▶ [TASK STATEMENT]:
Your task is to write out the full listing once more, exactly.
-=-=-=-=-
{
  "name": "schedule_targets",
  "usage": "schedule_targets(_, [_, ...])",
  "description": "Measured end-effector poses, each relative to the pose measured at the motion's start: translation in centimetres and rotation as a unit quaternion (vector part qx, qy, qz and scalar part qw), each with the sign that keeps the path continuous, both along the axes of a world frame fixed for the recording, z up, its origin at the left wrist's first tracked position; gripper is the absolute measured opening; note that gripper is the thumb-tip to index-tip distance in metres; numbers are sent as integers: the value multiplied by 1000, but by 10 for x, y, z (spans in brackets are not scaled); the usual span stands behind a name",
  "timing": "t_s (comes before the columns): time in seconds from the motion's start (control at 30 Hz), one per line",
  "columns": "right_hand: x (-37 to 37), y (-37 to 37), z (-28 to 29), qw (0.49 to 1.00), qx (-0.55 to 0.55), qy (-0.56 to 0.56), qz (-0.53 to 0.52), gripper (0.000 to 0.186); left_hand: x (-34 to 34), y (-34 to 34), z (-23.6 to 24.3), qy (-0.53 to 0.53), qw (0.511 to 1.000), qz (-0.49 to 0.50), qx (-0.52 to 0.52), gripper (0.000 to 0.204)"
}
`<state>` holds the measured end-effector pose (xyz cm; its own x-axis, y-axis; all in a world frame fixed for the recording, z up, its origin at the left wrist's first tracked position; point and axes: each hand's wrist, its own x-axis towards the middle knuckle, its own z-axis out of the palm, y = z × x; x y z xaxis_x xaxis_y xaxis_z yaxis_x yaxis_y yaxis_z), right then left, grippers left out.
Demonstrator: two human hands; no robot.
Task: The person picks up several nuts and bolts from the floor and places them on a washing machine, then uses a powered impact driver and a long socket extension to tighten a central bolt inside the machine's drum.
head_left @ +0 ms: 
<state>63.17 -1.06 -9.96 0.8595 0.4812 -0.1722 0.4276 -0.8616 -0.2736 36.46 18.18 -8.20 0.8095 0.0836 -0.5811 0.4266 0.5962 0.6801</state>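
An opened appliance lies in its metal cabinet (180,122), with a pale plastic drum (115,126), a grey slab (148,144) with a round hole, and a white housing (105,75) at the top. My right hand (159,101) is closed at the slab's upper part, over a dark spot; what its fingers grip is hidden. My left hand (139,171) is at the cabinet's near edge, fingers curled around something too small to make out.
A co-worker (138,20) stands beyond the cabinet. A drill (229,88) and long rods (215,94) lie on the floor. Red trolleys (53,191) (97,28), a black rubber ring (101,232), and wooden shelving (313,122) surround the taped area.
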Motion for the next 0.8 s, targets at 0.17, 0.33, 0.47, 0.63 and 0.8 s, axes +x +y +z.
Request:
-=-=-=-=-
▶ [EXERCISE SOLUTION]:
{
  "name": "schedule_targets",
  "usage": "schedule_targets(_, [_, ...])",
  "description": "Measured end-effector poses, each relative to the pose measured at the motion's start: translation in centimetres and rotation as a unit quaternion (vector part qx, qy, qz and scalar part qw), each with the sign that keeps the path continuous, both along the axes of a world frame fixed for the recording, z up, its origin at the left wrist's first tracked position; gripper is the absolute measured opening; note that gripper is the thumb-tip to index-tip distance in metres; numbers are sent as integers: the value multiplied by 1000, but by 10 for x, y, z (spans in brackets are not scaled); the usual span stands behind a name",
  "timing": "t_s (comes before the columns): time in seconds from the motion's start (control at 30 Hz), one per line",
  "columns": "right_hand: x (-37 to 37), y (-37 to 37), z (-28 to 29), qw (0.49 to 1.00), qx (-0.55 to 0.55), qy (-0.56 to 0.56), qz (-0.53 to 0.52), gripper (0.000 to 0.186); left_hand: x (-34 to 34), y (-34 to 34), z (-23.6 to 24.3), qy (-0.53 to 0.53), qw (0.511 to 1.000), qz (-0.49 to 0.50), qx (-0.52 to 0.52), gripper (0.000 to 0.204)"
}
`<state>` holds the measured end-effector pose (xyz cm; its own x-axis, y-axis; all in a world frame fixed for the recording, z up, its origin at the left wrist's first tracked position; point and axes: each hand's wrist, its own x-axis towards the middle knuckle, its own z-axis out of the palm, y = z × x; x y z xaxis_x xaxis_y xaxis_z yaxis_x yaxis_y yaxis_z), right then left, grippers left out.
Demonstrator: two human hands; no robot.
Task: The person picks up several nuts and bolts from the floor and places them on a washing machine, then uses a powered impact driver and a long socket extension to tighten a central bolt inside the machine's drum.
head_left @ +0 ms: 
<state>63.17 -1.06 -9.96 0.8595 0.4812 -0.1722 0.4276 -0.8616 -0.2736 36.46 18.18 -8.20 0.8095 0.0836 -0.5811 0.4266 0.5962 0.6801</state>
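An opened appliance lies in its metal cabinet (180,122), with a pale plastic drum (115,126), a grey slab (148,144) with a round hole, and a white housing (105,75) at the top. My right hand (159,101) is closed at the slab's upper part, over a dark spot; what its fingers grip is hidden. My left hand (139,171) is at the cabinet's near edge, fingers curled around something too small to make out.
A co-worker (138,20) stands beyond the cabinet. A drill (229,88) and long rods (215,94) lie on the floor. Red trolleys (53,191) (97,28), a black rubber ring (101,232), and wooden shelving (313,122) surround the taped area.
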Motion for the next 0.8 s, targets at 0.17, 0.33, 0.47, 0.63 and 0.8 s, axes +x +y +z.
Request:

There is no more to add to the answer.